# [Problem statement]
Output all of the data exactly as it appears, but leave out any pictures it contains.
*** Block opens ***
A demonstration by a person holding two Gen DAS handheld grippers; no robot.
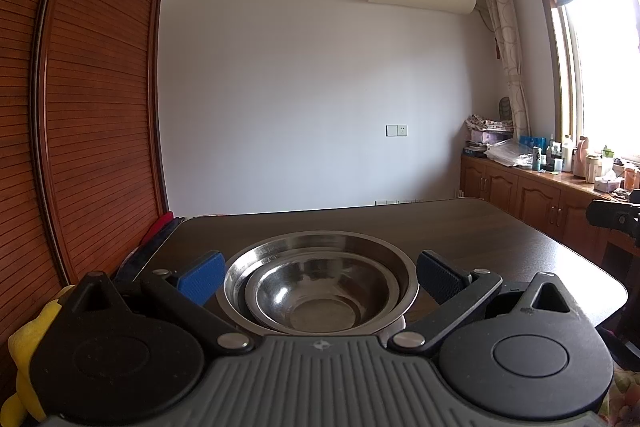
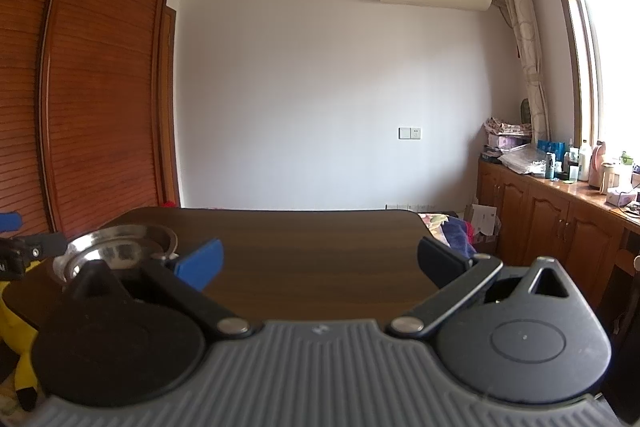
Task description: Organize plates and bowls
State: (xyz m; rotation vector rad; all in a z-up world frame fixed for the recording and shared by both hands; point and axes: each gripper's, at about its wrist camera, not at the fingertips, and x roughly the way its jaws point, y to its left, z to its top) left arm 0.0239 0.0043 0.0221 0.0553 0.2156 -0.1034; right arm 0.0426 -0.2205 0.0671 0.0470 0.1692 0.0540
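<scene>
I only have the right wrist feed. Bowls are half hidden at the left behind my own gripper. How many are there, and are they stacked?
Observer: Left wrist view shows two steel bowls: a smaller bowl nested inside a larger bowl.
Operator: Where's the left gripper relative to them?
Observer: The left gripper is open, its fingers flanking the stack, one on each side; contact with the rim cannot be judged.
Operator: Anything else on the table near the stack?
Observer: The table looks bare beyond the bowls in the left wrist view. Your right gripper is open over bare tabletop.
</scene>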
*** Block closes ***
# [Written answer]
A demonstration by a person holding two Gen DAS handheld grippers; no robot.
Task description: Organize plates and bowls
State: (xyz m; rotation vector rad; all in a z-up world frame fixed for the recording and shared by both hands; point and axes: each gripper's, at about its wrist camera, not at the fingertips, and x roughly the way its jaws point, y to its left, z to its top) left arm 0.0239 0.0043 0.0221 0.0553 0.2156 -0.1034; right arm 0.0426 -0.2205 0.0671 0.0470 0.1692 0.0540
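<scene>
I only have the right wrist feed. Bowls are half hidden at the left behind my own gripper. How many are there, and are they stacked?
Observer: Left wrist view shows two steel bowls: a smaller bowl nested inside a larger bowl.
Operator: Where's the left gripper relative to them?
Observer: The left gripper is open, its fingers flanking the stack, one on each side; contact with the rim cannot be judged.
Operator: Anything else on the table near the stack?
Observer: The table looks bare beyond the bowls in the left wrist view. Your right gripper is open over bare tabletop.
</scene>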

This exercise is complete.